** WORK INSTRUCTION **
Reproduce only the lines below from the line containing "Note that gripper" to the line containing "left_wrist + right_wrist", exactly as written, with both end lines kept. Omit the pictures.

******

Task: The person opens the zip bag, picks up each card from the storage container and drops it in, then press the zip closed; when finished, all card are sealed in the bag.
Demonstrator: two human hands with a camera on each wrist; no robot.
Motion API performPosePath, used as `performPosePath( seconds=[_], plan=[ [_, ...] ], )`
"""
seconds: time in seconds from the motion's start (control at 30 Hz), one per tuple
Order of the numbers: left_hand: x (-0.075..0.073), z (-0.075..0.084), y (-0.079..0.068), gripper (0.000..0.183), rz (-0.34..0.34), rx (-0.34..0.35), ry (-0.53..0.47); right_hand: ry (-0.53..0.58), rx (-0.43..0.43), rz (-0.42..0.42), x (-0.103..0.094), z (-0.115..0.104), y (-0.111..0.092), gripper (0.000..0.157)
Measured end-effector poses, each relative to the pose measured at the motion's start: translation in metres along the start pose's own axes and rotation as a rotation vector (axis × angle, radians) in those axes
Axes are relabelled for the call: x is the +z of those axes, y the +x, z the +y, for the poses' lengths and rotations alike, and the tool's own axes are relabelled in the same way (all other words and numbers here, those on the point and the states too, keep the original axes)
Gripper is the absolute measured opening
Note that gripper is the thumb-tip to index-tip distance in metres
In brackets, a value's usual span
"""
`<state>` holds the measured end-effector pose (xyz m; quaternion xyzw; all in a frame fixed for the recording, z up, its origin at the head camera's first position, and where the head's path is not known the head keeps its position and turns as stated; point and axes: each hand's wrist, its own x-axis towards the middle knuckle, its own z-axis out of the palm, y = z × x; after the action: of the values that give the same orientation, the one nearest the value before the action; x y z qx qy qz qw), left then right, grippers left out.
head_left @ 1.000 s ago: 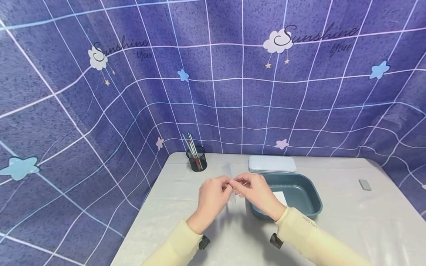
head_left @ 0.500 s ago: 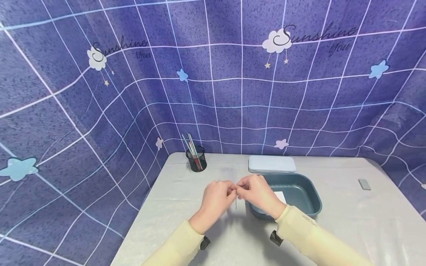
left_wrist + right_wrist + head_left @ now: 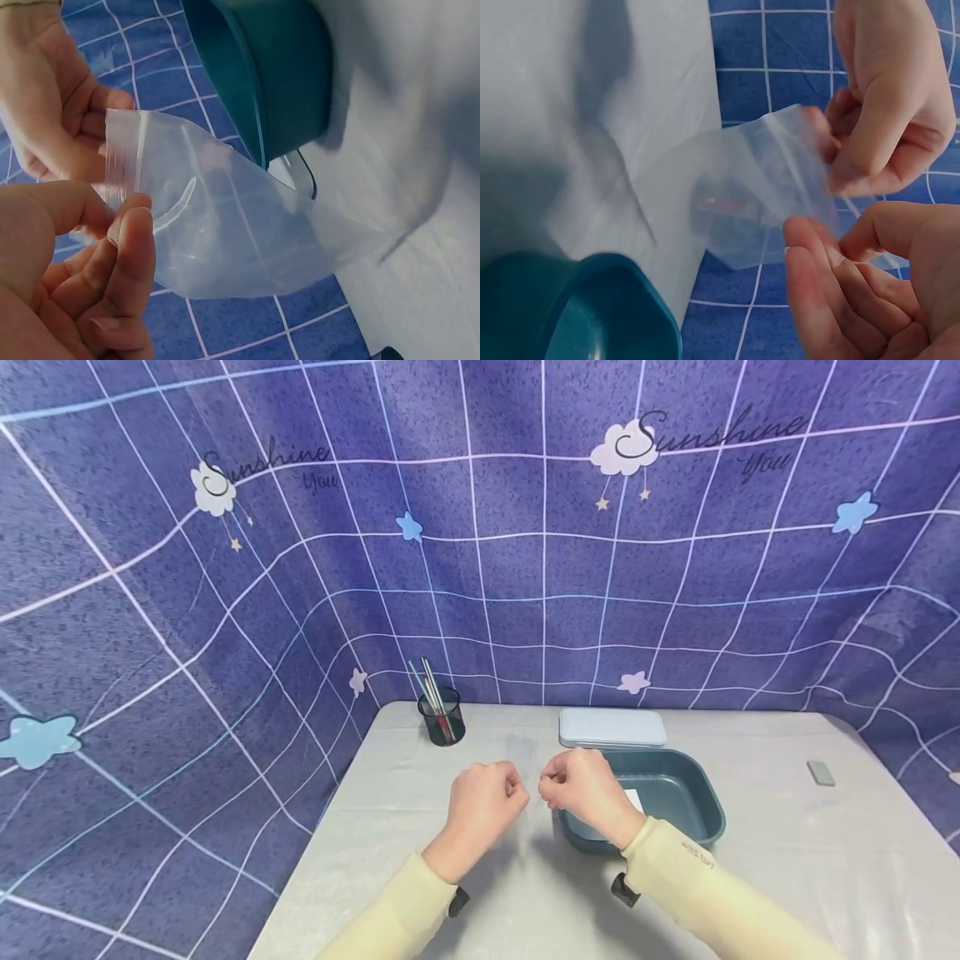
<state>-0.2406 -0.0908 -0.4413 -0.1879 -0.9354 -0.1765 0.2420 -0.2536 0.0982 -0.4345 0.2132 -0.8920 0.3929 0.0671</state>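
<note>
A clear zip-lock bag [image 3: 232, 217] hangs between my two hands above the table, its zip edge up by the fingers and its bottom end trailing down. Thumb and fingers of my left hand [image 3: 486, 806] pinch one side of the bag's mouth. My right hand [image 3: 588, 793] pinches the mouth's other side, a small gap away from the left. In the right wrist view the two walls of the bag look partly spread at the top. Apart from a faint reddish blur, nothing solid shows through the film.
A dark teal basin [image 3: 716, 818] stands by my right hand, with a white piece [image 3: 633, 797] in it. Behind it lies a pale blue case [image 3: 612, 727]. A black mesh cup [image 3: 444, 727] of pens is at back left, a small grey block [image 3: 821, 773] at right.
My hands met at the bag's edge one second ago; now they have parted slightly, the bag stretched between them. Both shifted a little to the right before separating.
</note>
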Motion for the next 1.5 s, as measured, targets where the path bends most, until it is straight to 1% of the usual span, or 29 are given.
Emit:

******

** TASK RESULT **
Note that gripper is the thumb-tip to index-tip distance in metres
In brackets, a value's usual span
"""
`<state>` holds the measured end-effector pose (xyz m; quaternion xyzw; all in a frame fixed for the recording, z up, its origin at the head camera's first position, and where the head's path is not known the head keeps its position and turns as stated; point and axes: each hand's wrist, its own x-axis towards the middle knuckle, its own z-axis out of the palm, y = z × x; after the action: of the values that give the same orientation, the one nearest the value before the action; x y z qx qy qz qw), left then right, grippers left out.
head_left @ 1.000 s ago: 
head_left @ 0.500 s ago: 
left_wrist + right_wrist + head_left @ now: 

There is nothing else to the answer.